Жертва твоей игры бьет в спину. Слышишь ее голос, ее призыв — ну же, попробуй отказаться, попробуй прикрыться щитом небытия или моим именем? Ну? Не выходит? Не по имени, по деянию призвали тебя — и что остается? Лишь падать, падать вниз… а ведь эта смертная даже еще не перешла предела, за которым платят за власть над божеством — собой. Ты играл ими, как куклами, и думал, что они не сильнее кукол — так иди и взгляни в глаза вовсе не самой сильной из них, взгляни, и пойми, что перед силой ее любви ты — ничто. Иди и встреть свою судьбу, игрок и лжец! Но чашу — оставь, это мое… …мое! Только падает, падает из обессилевших рук светящийся сосуд, ценнее которого нет ничего во всей вселенной, и мне не остается ничего, кроме как рухнуть на колени, и пытаться подхватить ее… …а тяжелая, тяжелее неба, тяжелее скал и вод океанских, чаша вращается в падении, и перехлестывает через край, я подставляю ладони, подставляю губы, обжигаю лицо струями расплавленного серебра, пью, впитываю в себя то, что копилось — по счету смертных — веками, не желая упустить ни капли, ибо все это — мое!
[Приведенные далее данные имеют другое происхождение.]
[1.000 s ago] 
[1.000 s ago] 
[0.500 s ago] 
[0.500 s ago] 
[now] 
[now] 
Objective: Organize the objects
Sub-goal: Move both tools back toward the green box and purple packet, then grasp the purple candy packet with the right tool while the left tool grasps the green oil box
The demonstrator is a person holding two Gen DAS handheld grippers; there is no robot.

Мое по праву! И лишь прильнув щекой к краю скалы, понимаю — что сделал…
…скользкие ледяные губы присосались к шее, высасывая кровь, но крови уже не было, в жилах осталась лишь пустота, а невидимый кровопийца все тянул, тянул последние капли, превращая свою жертву в ничто, в прозрачную сухую оболочку сродни тем, что остаются от мотыльков. Никак нельзя было ни вырваться, ни отодрать от себя обезумевшую гигантскую пиявку, и оставалось только покоряться, лишаться основы жизни, застывать; а потом пиявка вдруг лопнула, обрызгав лицо горячей жаркой кровью. Фиор распахнул глаза. Сон. Просто дурной, отвратительный сон. Темно, должно быть, сейчас часов шесть. Скоро рассвет. Он попытался поднять руку — хотелось отереть лицо от проступившего пота, но ладонь оказалась весом с гирю, и он прикрыл глаза, проваливаясь в черную гостеприимную пропасть без сновидений. Следующее пробуждение оказалось куда менее мерзким; не считая отчаянно вопящей о недавней дурости ноги, не считая пересохших губ и озноба, головной боли и ни на что не похожего отвратного жжения в плече — но по сравнению с рассветным кошмаром все это казалось ерундой. Через щель в портьерах пробивался яркий дневной свет, он резал глаза, но это было только в радость: сон кончился, ушел вслед за ночью. Тревога проснулась минутой позже. Слишком уж сильная слабость, «пиявка» из сна, давние намеки Эйка и недавний прямой разговор с герцогом Скорингом, обряды «заветников», сизоглазая тень под портьерой — все сошлось воедино, нарисовав мишень; и стрела уже летела, целясь в самое сердце… Кларисса сидела рядом, задремав прямо в кресле, но не успел Фиор пошевелиться, как тут же вскинула голову.
— Вы проснулись. Я дам вам воды. Прохладная вода с кисловатым привкусом пришлась весьма кстати, хотя поначалу стеклянный стакан едва не выскользнул из пальцев. Герцог Алларэ попытался пошевелиться, обнаружил, что вполне способен сидеть, опираясь на подушку — и не обращать внимания на вопящую о неразумности такого действия рану, не обращать, — а заодно и соображать хоть что-то. Например, было ясно, что он пролежал в постели не меньше суток; хорошо, если не больше.